Using the records below, transcribe word for word the stretch from the line that contains "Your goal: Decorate" through the line that contains "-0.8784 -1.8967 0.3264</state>", both end lines included, and nothing else.

**Recorded data**

####################

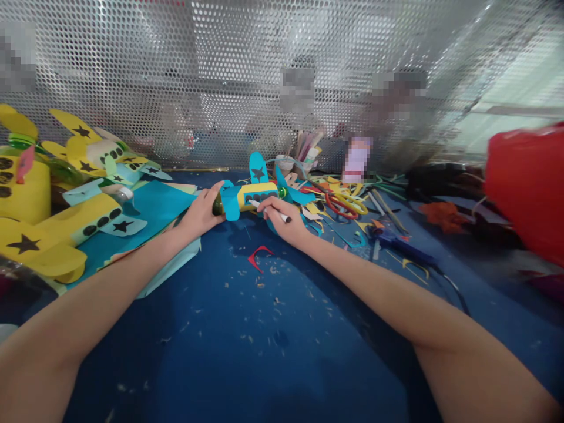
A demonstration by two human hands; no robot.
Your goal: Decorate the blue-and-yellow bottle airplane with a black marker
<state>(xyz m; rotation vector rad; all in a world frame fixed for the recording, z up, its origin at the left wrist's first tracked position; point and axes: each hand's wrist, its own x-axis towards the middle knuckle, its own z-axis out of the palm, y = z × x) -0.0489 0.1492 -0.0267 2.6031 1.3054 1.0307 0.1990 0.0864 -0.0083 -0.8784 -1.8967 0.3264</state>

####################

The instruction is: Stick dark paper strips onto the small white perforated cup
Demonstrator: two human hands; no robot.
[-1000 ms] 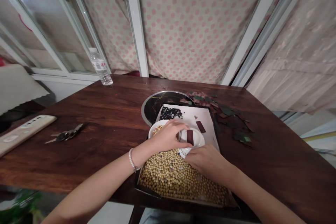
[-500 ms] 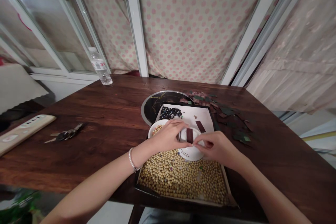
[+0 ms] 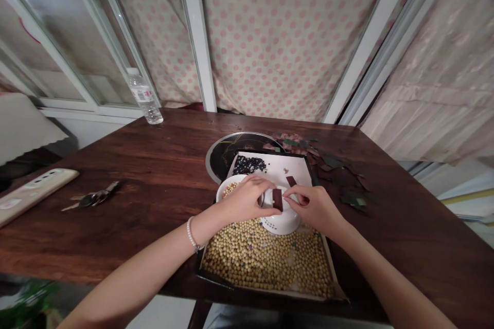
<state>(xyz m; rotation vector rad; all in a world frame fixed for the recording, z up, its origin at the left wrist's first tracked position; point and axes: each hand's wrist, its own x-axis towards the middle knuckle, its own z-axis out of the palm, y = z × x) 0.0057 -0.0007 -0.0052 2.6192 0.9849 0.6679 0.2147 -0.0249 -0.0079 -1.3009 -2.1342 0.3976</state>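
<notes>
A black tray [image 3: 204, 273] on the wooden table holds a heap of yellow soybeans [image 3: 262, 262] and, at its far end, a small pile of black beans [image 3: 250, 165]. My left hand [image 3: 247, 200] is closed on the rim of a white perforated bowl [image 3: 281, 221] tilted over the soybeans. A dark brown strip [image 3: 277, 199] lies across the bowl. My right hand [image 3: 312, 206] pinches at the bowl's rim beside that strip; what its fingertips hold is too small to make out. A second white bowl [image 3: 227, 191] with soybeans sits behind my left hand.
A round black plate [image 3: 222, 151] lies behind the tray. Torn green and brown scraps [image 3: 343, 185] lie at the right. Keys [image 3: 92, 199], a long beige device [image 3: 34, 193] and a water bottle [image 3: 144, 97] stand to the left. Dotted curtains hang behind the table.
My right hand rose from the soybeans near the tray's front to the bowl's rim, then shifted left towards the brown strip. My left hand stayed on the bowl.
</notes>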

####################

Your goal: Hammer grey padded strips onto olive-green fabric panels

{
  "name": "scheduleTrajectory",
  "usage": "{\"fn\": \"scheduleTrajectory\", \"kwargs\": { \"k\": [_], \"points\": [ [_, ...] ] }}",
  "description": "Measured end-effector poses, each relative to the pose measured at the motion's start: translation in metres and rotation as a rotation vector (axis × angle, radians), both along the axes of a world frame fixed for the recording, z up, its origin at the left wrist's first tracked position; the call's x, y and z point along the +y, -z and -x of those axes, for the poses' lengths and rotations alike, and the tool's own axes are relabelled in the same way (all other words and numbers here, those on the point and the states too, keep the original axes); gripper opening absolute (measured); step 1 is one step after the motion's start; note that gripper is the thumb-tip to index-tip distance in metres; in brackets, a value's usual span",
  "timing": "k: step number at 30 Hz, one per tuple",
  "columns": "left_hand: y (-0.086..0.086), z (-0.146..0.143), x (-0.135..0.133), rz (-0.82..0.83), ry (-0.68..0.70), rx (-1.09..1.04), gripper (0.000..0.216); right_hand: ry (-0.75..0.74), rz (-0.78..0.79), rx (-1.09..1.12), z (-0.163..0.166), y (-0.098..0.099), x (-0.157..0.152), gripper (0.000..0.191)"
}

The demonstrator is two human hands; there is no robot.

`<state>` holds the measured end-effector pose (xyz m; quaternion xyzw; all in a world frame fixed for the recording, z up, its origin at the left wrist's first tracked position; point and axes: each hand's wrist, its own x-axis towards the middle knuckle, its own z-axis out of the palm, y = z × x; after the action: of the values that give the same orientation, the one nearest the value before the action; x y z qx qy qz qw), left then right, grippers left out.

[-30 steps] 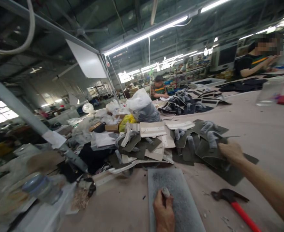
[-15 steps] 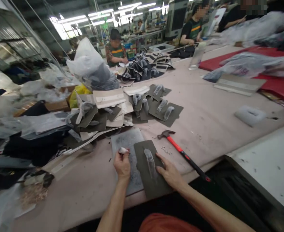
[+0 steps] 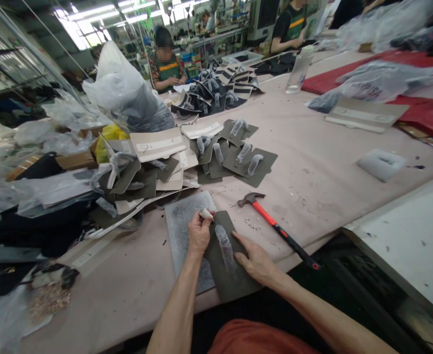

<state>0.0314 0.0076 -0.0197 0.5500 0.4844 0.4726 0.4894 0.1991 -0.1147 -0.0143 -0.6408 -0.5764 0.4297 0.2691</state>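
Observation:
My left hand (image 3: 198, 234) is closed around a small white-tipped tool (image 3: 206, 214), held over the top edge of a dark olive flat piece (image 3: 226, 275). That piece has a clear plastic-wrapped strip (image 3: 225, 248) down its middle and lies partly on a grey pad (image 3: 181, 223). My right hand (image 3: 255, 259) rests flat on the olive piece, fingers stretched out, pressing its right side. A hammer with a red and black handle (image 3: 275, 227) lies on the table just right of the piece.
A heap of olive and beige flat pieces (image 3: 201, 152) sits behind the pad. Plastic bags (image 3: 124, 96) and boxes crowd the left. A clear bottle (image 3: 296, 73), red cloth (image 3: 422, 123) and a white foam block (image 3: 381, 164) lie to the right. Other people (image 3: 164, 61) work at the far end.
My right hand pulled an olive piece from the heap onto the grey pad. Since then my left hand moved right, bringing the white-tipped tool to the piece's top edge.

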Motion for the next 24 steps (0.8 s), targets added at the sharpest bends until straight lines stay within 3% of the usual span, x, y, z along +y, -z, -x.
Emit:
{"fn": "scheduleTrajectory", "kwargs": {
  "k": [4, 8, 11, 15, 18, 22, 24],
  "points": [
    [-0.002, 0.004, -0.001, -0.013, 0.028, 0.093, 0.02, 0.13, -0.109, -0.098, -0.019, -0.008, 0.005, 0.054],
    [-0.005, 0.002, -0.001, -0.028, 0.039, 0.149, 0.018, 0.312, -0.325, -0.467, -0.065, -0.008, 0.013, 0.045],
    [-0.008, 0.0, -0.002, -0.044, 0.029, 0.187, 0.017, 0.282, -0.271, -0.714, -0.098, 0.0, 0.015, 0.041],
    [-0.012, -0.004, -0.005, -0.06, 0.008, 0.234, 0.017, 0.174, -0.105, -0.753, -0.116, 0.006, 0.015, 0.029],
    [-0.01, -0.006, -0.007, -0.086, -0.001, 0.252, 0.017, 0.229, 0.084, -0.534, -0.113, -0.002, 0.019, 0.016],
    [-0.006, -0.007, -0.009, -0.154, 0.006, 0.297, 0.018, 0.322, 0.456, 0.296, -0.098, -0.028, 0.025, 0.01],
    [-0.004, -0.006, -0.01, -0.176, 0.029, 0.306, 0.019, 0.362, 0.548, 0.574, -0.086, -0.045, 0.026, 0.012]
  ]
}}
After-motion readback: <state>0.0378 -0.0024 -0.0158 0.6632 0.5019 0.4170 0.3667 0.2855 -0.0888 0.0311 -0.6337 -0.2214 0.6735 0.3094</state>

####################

**Result of the task**
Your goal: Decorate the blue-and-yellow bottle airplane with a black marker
<state>(xyz m; rotation vector rad; all in a world frame fixed for the recording, z up, its origin at the left wrist's first tracked position; point and axes: each hand's wrist, its own x-axis towards the middle knuckle, its own z-axis out of the palm, y = z × x) -0.0489 0.1492 -0.0267 2.6031 1.3054 1.0307 0.1990 0.0864 -0.0083 -0.8784 -1.8967 0.3264</state>

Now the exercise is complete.